** Task directions **
Apart from pictures, transcribe exactly each line from the one containing "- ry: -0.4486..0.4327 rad" through the final line of the listing below.

** Extracted data **

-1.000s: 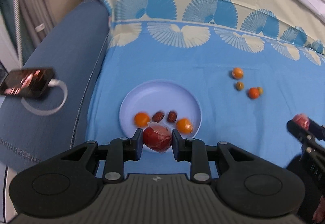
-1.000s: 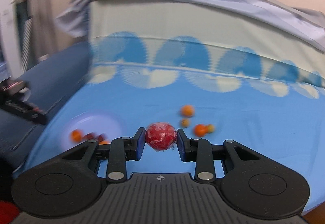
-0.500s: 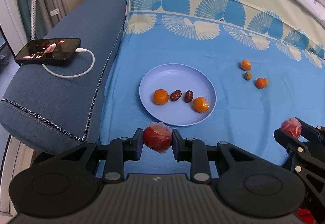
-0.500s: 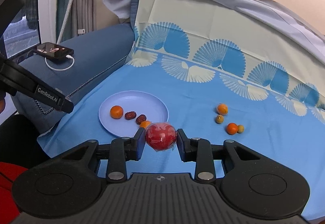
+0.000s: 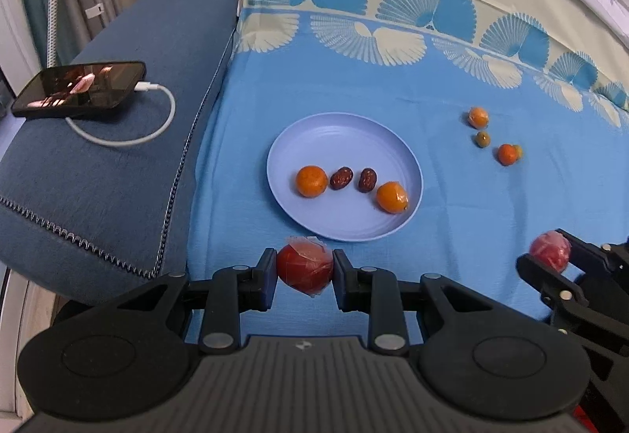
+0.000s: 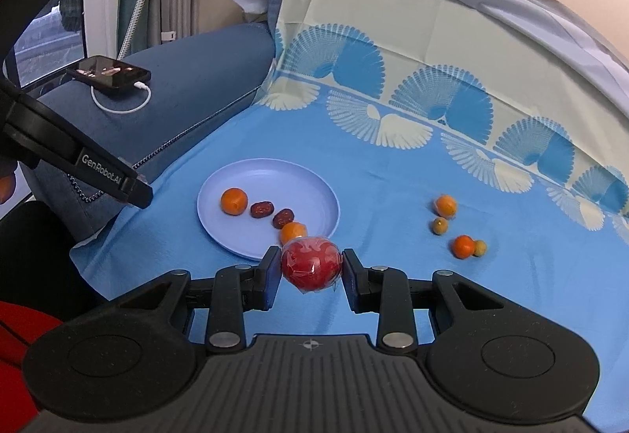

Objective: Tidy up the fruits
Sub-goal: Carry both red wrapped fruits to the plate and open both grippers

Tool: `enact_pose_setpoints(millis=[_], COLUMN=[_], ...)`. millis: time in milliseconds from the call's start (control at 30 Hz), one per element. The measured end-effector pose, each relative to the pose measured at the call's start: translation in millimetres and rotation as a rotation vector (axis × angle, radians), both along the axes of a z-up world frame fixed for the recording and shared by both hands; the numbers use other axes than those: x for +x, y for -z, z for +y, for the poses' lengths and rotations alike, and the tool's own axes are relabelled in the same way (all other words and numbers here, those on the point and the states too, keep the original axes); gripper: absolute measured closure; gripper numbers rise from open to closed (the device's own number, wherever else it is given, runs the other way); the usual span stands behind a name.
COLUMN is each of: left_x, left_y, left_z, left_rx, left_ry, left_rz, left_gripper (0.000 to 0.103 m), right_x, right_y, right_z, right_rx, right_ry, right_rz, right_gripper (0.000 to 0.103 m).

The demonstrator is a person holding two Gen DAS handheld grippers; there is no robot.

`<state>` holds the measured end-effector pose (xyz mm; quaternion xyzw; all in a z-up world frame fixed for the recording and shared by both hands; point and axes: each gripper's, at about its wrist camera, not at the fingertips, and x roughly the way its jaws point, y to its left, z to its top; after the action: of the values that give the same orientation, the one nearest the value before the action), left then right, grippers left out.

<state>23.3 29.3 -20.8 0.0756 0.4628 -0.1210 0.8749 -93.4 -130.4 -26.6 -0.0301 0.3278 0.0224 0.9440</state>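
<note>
My left gripper (image 5: 304,270) is shut on a plastic-wrapped red fruit (image 5: 304,268), held just in front of the near rim of a light blue plate (image 5: 342,134). The plate holds two oranges (image 5: 311,180) and two brown dates (image 5: 340,178). My right gripper (image 6: 311,268) is shut on a second wrapped red fruit (image 6: 311,263), near the plate's (image 6: 251,173) right front rim; it also shows in the left wrist view (image 5: 550,256). Several small orange and green fruits (image 5: 506,154) lie on the blue cloth to the right (image 6: 463,246).
A dark phone (image 5: 78,89) with a white charging cable lies on the blue sofa arm (image 5: 118,166) at the left. The blue patterned cloth (image 5: 393,79) covers the seat and rises up the backrest behind. A window and curtain (image 6: 70,0) stand at far left.
Both grippers have pulled back and risen with their red fruits still held. The left gripper's fruit was over the plate's near rim and is now in front of it.
</note>
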Motion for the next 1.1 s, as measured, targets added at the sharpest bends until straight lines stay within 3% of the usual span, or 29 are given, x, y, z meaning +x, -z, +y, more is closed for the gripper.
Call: enact_pose_setpoints(millis=[333, 867, 1100], left_x=[42, 135, 157], left_y=[13, 77, 93], left_z=[-3, -26, -37], left_rx=[-0.015, 0.054, 0.08], left_ry=[-0.021, 0.006, 0.022], left_rz=[0.032, 0.131, 0.132], left_gripper=[0.071, 0.071, 0.071], right_x=[47, 137, 161], right_y=[15, 73, 91], right_z=[13, 14, 15], right_rx=[0.003, 0.027, 0.03], right_ry=[-0.057, -0.11, -0.137], right_rz=[0.044, 0.157, 0.186], right_gripper=[0.068, 0.068, 0.068])
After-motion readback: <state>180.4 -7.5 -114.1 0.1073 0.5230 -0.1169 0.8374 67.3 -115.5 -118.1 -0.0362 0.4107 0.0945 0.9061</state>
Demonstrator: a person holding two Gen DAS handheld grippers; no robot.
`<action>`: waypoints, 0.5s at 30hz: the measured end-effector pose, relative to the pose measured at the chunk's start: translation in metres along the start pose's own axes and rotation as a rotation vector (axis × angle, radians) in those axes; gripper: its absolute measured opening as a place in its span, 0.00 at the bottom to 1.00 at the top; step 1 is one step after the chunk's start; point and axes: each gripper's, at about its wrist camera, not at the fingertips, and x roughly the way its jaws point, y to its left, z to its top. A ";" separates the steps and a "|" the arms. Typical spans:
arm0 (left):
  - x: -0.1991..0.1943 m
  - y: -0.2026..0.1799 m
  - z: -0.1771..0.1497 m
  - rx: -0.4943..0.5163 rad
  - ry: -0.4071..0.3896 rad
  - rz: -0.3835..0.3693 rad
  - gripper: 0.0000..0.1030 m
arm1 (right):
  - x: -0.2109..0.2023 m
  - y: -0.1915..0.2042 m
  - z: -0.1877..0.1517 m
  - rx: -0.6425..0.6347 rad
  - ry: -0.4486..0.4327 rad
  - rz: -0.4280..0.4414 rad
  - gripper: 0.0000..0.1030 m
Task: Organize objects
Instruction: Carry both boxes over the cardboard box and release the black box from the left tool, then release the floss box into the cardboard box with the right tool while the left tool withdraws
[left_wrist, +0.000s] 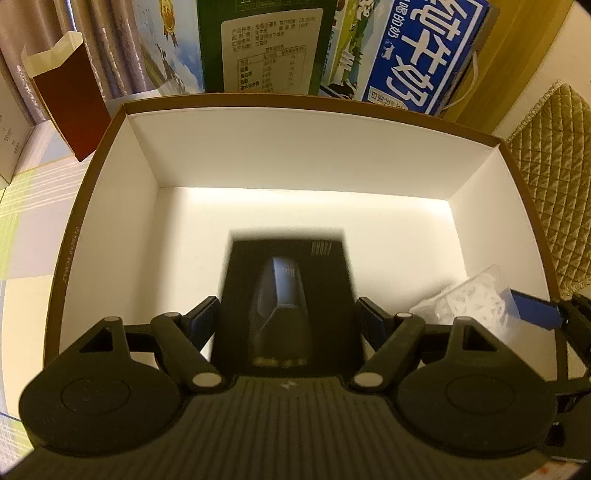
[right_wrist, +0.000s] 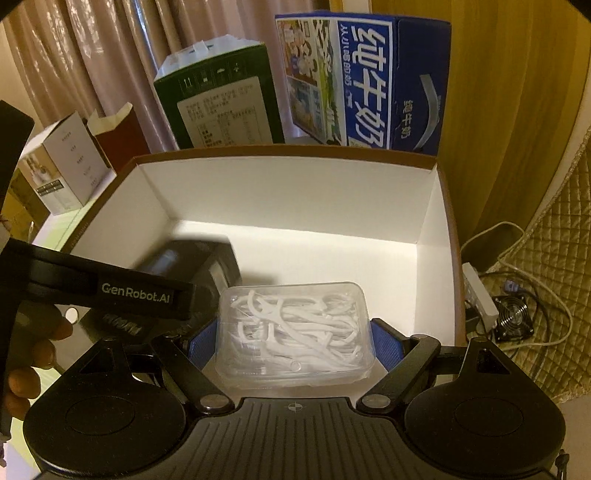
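A large brown box with a white inside stands open in front of me. My left gripper is shut on a black product box and holds it inside the big box, over its floor. The black box also shows in the right wrist view, behind the left gripper's body. My right gripper is shut on a clear plastic case of white floss picks and holds it over the right front part of the big box. The case also shows in the left wrist view.
Behind the big box stand a green carton, a blue milk carton, a dark red box and a white box. Curtains hang behind them. A quilted cloth, cables and a small fan lie to the right.
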 end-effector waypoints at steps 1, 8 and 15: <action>0.000 0.001 0.000 0.000 0.001 -0.005 0.75 | 0.002 0.001 0.000 -0.004 0.003 -0.004 0.81; -0.003 0.017 0.002 0.007 0.003 0.020 0.78 | 0.009 0.007 0.004 -0.020 0.024 -0.001 0.81; -0.013 0.035 -0.001 0.027 -0.009 0.043 0.82 | 0.010 0.011 0.006 -0.041 -0.011 0.006 0.94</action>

** Expected answer **
  - ry: -0.4486..0.4327 rad
  - rz: -0.4280..0.4414 rad
  - gripper: 0.0000..0.1030 m
Task: Organize objects
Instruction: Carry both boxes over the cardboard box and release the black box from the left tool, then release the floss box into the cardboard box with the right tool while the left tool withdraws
[left_wrist, +0.000s] 
[right_wrist, +0.000s] 
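A large brown box with a white inside stands open in front of me. My left gripper is shut on a black product box and holds it inside the big box, over its floor. The black box also shows in the right wrist view, behind the left gripper's body. My right gripper is shut on a clear plastic case of white floss picks and holds it over the right front part of the big box. The case also shows in the left wrist view.
Behind the big box stand a green carton, a blue milk carton, a dark red box and a white box. Curtains hang behind them. A quilted cloth, cables and a small fan lie to the right.
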 end-effector waypoints at steps 1, 8 and 15: <action>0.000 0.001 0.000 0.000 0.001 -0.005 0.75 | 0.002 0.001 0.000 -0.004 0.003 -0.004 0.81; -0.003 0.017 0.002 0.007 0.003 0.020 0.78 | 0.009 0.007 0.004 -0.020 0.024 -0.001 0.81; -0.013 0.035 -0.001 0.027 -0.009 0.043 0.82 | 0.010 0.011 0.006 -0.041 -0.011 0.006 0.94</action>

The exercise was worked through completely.